In the Hutong
Since China began the reforming and opening process in the late 1970s, a small number of industries have been held outside the reforms that most other sectors have enjoyed. One of those industries has been the national defense complex, and the other has been media.
The media and entertainment sector in the world’s largest and most entertainment-hungry market has been kept in the hands of government at the insistence of the Party. This has meant that the government has rebuffed not only attempts by foreign investors to buy into domestic traditional media properties, but similar attempts by powerful local companies as well.
The result has been the anemic development of the domestic media industry, forced as it is to rely on its revenues, the government, and ingenuity to support its efforts. This has been particularly challenging for the film and music businesses in China, making it difficult for those businesses not only to finance new projects, but to make long-term capital investments and to attract and retain talent.
Not so constrained have been new media companies, in particular the online video websites, the largest of which are taking foreign venture capital investments, conducting offshore IPOs, and starting to produce their own television/video programming. This contradiction is a latent problem in Chinese policy, one that is frustrating to the leaders of China’s state-owned traditional media, and it becomes more severe as the online video sites grow in revenue and production capacity.
The government will have to level he playing field at some point. They can do so either by forcing the online video sites to buy out their foreign investors (not so easy after an IPO,) or by allowing traditional media companies to seek outside investment. The latter would mark a radical shift for Chinese policy makers, and one fraught with risk. The implicit belief in Beijing is that once private interests control media, the Party loses control. In China’s system, this risk is nigh unacceptable.

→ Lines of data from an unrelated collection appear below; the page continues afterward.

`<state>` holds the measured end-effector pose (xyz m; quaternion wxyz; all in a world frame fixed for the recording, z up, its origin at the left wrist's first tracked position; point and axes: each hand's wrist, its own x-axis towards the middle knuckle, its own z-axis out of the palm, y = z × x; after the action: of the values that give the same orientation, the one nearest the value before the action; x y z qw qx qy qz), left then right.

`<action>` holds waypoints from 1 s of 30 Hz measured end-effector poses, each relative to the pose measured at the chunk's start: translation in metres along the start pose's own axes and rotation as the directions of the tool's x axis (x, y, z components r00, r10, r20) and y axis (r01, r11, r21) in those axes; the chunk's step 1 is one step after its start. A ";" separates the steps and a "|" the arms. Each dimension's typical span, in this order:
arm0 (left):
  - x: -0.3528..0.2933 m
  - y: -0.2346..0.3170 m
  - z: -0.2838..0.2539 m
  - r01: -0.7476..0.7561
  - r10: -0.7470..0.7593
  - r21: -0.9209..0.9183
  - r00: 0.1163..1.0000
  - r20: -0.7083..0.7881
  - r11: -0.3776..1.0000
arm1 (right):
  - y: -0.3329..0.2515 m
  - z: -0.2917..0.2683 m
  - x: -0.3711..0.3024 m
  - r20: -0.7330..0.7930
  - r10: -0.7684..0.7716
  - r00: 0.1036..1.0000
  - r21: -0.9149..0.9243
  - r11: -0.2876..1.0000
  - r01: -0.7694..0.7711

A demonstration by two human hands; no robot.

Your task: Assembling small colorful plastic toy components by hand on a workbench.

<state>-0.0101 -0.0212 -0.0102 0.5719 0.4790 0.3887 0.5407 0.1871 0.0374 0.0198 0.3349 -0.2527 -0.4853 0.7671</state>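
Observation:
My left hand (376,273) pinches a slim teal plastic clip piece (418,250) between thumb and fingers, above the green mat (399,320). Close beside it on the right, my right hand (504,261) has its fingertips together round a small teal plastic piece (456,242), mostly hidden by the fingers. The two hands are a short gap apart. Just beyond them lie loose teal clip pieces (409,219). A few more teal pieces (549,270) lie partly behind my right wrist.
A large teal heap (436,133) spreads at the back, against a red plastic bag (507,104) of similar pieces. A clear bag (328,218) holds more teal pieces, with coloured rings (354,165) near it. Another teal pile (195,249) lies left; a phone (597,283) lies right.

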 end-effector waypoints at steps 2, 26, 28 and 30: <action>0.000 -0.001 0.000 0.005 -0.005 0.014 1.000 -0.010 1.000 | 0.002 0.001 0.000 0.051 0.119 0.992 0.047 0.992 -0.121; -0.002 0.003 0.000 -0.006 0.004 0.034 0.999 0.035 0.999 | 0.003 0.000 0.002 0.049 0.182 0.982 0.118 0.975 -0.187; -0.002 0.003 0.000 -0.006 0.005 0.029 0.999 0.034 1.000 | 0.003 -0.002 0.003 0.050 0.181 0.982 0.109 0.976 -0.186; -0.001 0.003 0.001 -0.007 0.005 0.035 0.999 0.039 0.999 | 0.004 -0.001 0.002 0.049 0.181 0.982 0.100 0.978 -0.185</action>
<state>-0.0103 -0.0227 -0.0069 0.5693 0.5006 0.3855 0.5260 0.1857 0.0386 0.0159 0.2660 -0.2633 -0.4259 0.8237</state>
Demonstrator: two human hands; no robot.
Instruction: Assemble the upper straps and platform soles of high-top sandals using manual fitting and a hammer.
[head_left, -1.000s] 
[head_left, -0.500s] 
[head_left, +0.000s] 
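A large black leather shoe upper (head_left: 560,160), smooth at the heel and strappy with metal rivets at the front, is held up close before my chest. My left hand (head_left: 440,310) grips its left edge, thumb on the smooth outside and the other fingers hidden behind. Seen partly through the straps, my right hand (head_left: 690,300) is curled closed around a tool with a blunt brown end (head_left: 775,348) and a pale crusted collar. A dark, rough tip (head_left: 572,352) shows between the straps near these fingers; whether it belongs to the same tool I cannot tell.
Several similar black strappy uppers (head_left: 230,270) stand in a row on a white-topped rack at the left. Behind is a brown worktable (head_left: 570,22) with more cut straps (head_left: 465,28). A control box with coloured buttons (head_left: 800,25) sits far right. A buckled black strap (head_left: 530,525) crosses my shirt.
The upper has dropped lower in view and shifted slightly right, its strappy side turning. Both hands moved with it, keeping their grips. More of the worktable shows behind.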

But there are some signs that the party is willing to experiment with a degree of private ownership in traditional media. South Africa’s NASPERS has long held an interest in Beijing Media Corporation, a marketing and advertising vehicle for print media in Beijing, and a joint venture with Anhui Daily Newspaper Group. These deals took place with the implicit approval of the Party, and it appears they are being watched with great care.
That degree of experimentation appears to have now extended to film. Last week, Beijing Xiangqiao International Media, a film and animation production company and subsidiary of state-owned Hunan Broadcasting, went private in a management buy-out, and there are apparent plans for a domestic IPO at some point in the future.
This will be an important development to watch. If this is allowed to go forward, this marks a limited but key precedent for wider privatization – and private finance – in China’s growing film industry.
This could also be a watershed moment for online video providers like Youku (YOKU) and Ku6 (KUTV). If regulators are prepared to allow domestic production houses outside investment, it could mean that they are also prepared to allow Youku, Tudou, Ku6 and others to continue their evolution toward becoming integrated media companies.